Python for Azure: Enable and Create Blob Snapshot on Azure Blob Data

Published in

Python for Azure

4 min readDec 9, 2022

Introduction: Blob snapshot services provide the ability to take snapshots of the blobs, which can be used to track changes made to a blob over time. Being able to restore a blob to a previous state makes it handy for data tracking purposes. Your data is always stored in several copies in Azure Storage. You can undo any modifications made to a blob by using snapshots, and you can even go back to the original base-blob.

Blob Snapshots: Configuration/Setting at the scope of the Blob in the Blob Container

A snapshot is a read-only version of a blob that’s taken at a point in time. The only difference between a snapshot of a blob and its base blob is that the ‘DateTime’ value appended to the blob URI to indicate the time the snapshot was taken.

For example, if a page blob URI is http://storagesample.core.blob.windows.net/example1/apple

the snapshot URI is similar to http://storagesample.core.blob.windows.net/example1/apple?snapshot=2022-12-09T09:00:00.0000000Z

Each write operation on the base-blob creates a snapshot with the changes that were done on it

Points to Remember:

You can create a snapshot of a blob in the Hot or Cool tier. Snapshots on blobs in the Archive tier are not supported.
Your account may be charged extra for data storage if you create a snapshot, which is a read-only copy of a blob.
Blob snapshots, like blob versions, are billed at the same rate as active data.
If you have not changed a blob or snapshot’s tier, then you are billed for unique blocks of data across that blob, its snapshots, and any versions it may have.

Hands-On Implementation via Azure Portal & Python SDK for Azure

Prerequisites

Python 3.6 or later is required to use this package
You must have an Azure subscription and an Azure storage account to run the python code below.

Setup

Install all the requirements Azure libraries for Python with pip:
Clone or download this project repository: Python-for-Azure
Open the project folder ‘azure-blob-snapshot’ in Visual Studio Code or your IDE of choice.
From the root location of the project folder run the following command.
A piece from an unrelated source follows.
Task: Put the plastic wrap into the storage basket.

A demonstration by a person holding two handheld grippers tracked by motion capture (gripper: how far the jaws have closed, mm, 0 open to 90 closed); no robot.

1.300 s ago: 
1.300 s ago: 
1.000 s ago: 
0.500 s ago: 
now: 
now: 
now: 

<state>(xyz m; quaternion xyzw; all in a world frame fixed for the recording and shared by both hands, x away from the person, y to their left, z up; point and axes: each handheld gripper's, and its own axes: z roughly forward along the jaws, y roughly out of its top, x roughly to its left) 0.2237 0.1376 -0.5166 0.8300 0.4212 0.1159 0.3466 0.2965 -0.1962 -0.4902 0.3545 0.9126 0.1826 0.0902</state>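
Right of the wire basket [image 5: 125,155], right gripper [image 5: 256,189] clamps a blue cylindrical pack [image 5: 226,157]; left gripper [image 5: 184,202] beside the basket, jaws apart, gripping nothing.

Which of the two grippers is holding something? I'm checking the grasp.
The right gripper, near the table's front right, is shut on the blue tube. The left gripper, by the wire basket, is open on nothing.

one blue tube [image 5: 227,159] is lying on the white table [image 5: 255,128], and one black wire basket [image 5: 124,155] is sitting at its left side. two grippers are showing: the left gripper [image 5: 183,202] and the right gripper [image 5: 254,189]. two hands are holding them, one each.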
pip install -r requirements.txt

Workflow

In this workflow demo, I have firstly created a Resource group named “RG_Demo_ADLS_Data_Protection” and further created a Storage account named “demo00blobsnapshot”.

Note: Remember to whitelist your IP in the “Networking” config settings of the storage account. Also, in the “Access Control (IAM)” config settings, add proper “role assignment” to yourself, especially ‘Storage Blob Data Owner/Contributor’ role for successful execution of this demo workflow.

2. The script below demonstrates the usage of Python SDK for Azure for implementing the above said workflow i.e., enabling blob snapshot on ADLS storage-account and creating blob snapshot for each write operation on the base blob

3. Before running the script, in the terminal of the IDE do the following steps:

az login --tenant <tenant_id>

Select the correct subscription

az account set --subscription <sub_id/sub_name>

[Info]: Now, the “_get_credential” method using “DefaultAzureCredential” library can do the authentication properly.

After selecting the correct ‘Python Interpreter’ & correct ‘Configuration’ for the scope of your project like “Working Directory” etc. , run the script “blob_snapshot.py”.
Following is the Python run-console with the workflow logs, please observed the highlighted text below.

4. After the script is successfully executed, we can observe on the Azure portal side blob snapshot i.e., the container named ‘container-blob-snapshot’ with a directory named ‘test_00’ with the base blob ‘snapshot_blob.txt’ has been created

The container named ‘container-blob-snapshot’ with a directory named ‘test_00’ has been created

Also, in the ‘test_00’ directory, a blob named ‘snapshot_blob.txt’ is created

Here in the image below different snapshots of the blob ‘snapshot_blob.txt’ can be seen, thus validating the current workflow.

Different snapshots are visible for each write operation on the base-blob

Note:

This feature is currently in preview and its stable version will soon be in General-Availability (GA)
Also with Hierarchical Namespace (HNS) enabled on ADLS Gen2 storage account, blob versioning feature is not supported so blob snapshot offers a work-around to capture historical-data trends on the base blob
Avoid calling methods that overwrite the entire blob, and instead update individual blocks to keep costs low.

Key Observation from the Workflow:

With each ‘write operation’ on the same base blob, a new snapshot of the blob w.r.t that write operation of the blob is created
This can help to retrieve the older version or some specific version of a blob via snapshot, if there is a need
To overwrite a base blob with one of its snapshots, you would simply use start_copy_from_url method on blob client and provide the URL of the required bolb-snapshot to it. URL of the blob-snapshot will be same as that of the base blob but with ‘DateTime’ stamp appended as suffix.